Being Top Chook doesn’t hurt Shyla’s capacity to pump out eggs. She makes sure she gets the best snacks by belting up to the garden gate as soon as she hears me coming and bounding in the air to grab scraps before I get a chance to dish them out.

But I’m not sure the other girls are getting quite enough to eat.

Now, I’m not saying that they’re wimps.  Even ancient, diminutive Snowball the silky bantam will frighten off nosy megapodes that try to butt in while she’s in the middle of breakfast.  But the trouble is, the chooks never sit down for a three course meal.  They’re snackers.  A few minutes of frenzied eating, and they wander off to nibble grass, have a dust bath, or in Shyla’s case, follow me around hoping I have better treats – say, limp grapes or weevil ridden grain.  If that’s not forthcoming she’ll taste-test the wet washing or have a red hot go at pecking my butt.

Shyla’s certainly not one to let starvation diminish her egg supply.  But by the time the other hens realise seconds wouldn’t go astray, it’s a teeny bit late.

No-one is 100% sure why there are so many damn brush turkeys in Brisbane and the northern suburbs of Sydney.  “I’m supposed to be the expert on brush turkeys and I still can’t explain why that’s going on,” commented Professor Darryl Jones of Griffith University, talking to the ABC.  He reckons numbers in Brisbane have increased by 700 percent in the last 20 years.

In the early 1990s, scientists thought moggies snacking on the unprotected chicks would put a stop to the urban invasion.  Nope.  The cluey babies will listen out for the alarm calls of just about any old bird, and as long as there’s enough cover they’ve got a chance.  Fox and dingo baiting mean grown-up life has been less brutish and short, and the water-wise mulching habits of modern gardeners have made mound building in suburbia extremely convenient.  The odd gormless adult bird might be taken by an ambitious powerful owl, willing to have a go at prey “at least 103%” of its own body weight, according to the remarkably precise estimates of scholarly birdwatchers.  But let’s face it, these owls are just not powerful enough in the brush turkey execution caper for my liking.

If anyone knows about megapodes it’s Dr Anne “Brushturkey robochickGöth, working down the road from here at Macquarie University. She’s explored every aspect of the weird story of how brush turkey babies, all on their own, dig their way out of their giant natal compost heaps – “the most nonavian life history you can get among creatures that are still feathered and lay hard-shelled eggs” – and then figure out without any parental guidance what they should eat and what will eat them, not to mention what the hell other brush turkeys look like without a glimpse of their parents or siblings.  Its no wonder they have a thing about mirrors.

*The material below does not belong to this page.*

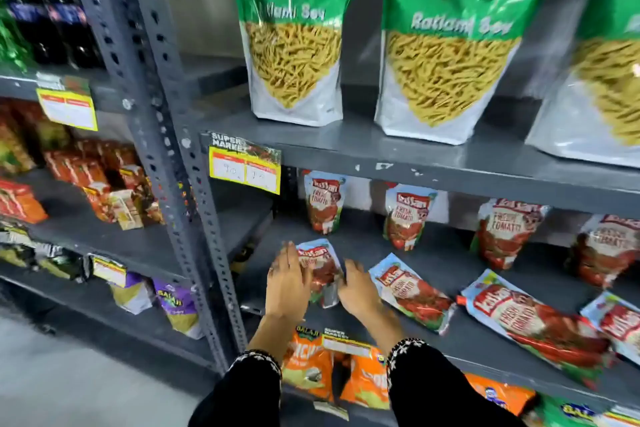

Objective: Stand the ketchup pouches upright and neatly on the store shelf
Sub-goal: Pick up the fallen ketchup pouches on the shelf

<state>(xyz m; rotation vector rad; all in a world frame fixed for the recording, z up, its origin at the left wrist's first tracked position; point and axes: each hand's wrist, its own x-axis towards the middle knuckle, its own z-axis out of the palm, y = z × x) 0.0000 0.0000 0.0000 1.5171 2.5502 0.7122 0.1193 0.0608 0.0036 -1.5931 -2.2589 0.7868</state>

Dr Göth’s erstwhile colleague up in Queensland, Prof. Jones, comments “fortuitously her arrival [in Sydney] coincided with a marked expansion of populations in the vicinity of the northern suburbs of the city” (2007, 3).  Mmmm.  Coincidence, eh, Dr Göth?  The gardeners and chicken keepers of the north shore are deeply, deeply suspicious.  Anyway, whether or not she has been deliberately breeding an evil army of brush turkeys in her secret underground lab, Dr Göth is on the money about the cause of the population explosion in my back garden – the ready supply of chook food.

So onto the final maths problem.  If there is an apparently infinite number of megapodes in our backyard, how come they haven’t spotted Shyla’s daily egg, sitting there, sometimes all day, next to its plastic companions?  Can’t brush turkeys count?

Rumour has it domestic chickens are a dab hand at maths.  Three day old chicks can figure out where to go left or right for a bigger pile of edible stuff even when items are added one by one, and each pile is hidden behind a screen.  This research by Rosa Rigosa from the University of Padua has been reported in the Telegraph under the headline “Chickens are cleverer than toddlers”.  But on my reading, 3 day old chicks should be put in charge of pairing our socks after washing, as they seem to a better grip on arithmatic and object permanence than the adults in our household do.

I have looked and failed to find for research on megapode counting skills. Dr Göth obviously hasn’t started work yet on this critical issue in animal cognition.  So I can’t tell if our continuing egg supply is a consequence of brush turkey innumeracy or if they are just lulling us into a false sense of security before brutally snatching away our remaining hope of home grown-protein. I guess we’ll have to see how this one plays out with our convenience sample in the back yard lab.

And if 1000 words on brush turkeys is barely enough for you, why not go read some more?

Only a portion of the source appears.